Task to complete
Give the data again exactly as it is written.

[Information provided — start]

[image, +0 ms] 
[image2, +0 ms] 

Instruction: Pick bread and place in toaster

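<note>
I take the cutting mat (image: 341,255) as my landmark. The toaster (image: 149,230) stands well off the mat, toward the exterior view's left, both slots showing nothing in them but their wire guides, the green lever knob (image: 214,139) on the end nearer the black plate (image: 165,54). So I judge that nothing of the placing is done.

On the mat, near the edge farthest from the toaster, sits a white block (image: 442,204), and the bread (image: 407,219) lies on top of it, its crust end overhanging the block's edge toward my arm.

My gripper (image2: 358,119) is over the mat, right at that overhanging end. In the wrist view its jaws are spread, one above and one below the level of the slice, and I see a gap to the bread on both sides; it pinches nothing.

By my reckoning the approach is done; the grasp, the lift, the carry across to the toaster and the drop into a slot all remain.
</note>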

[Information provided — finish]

Written answer
[image, +0 ms] 
[image2, +0 ms] 

Instruction: Pick bread and place in toaster

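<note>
I take the cutting mat (image: 341,255) as my landmark. The toaster (image: 149,230) stands well off the mat, toward the exterior view's left, both slots showing nothing in them but their wire guides, the green lever knob (image: 214,139) on the end nearer the black plate (image: 165,54). So I judge that nothing of the placing is done.

On the mat, near the edge farthest from the toaster, sits a white block (image: 442,204), and the bread (image: 407,219) lies on top of it, its crust end overhanging the block's edge toward my arm.

My gripper (image2: 358,119) is over the mat, right at that overhanging end. In the wrist view its jaws are spread, one above and one below the level of the slice, and I see a gap to the bread on both sides; it pinches nothing.

By my reckoning the approach is done; the grasp, the lift, the carry across to the toaster and the drop into a slot all remain.
</note>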

No part of the answer remains open.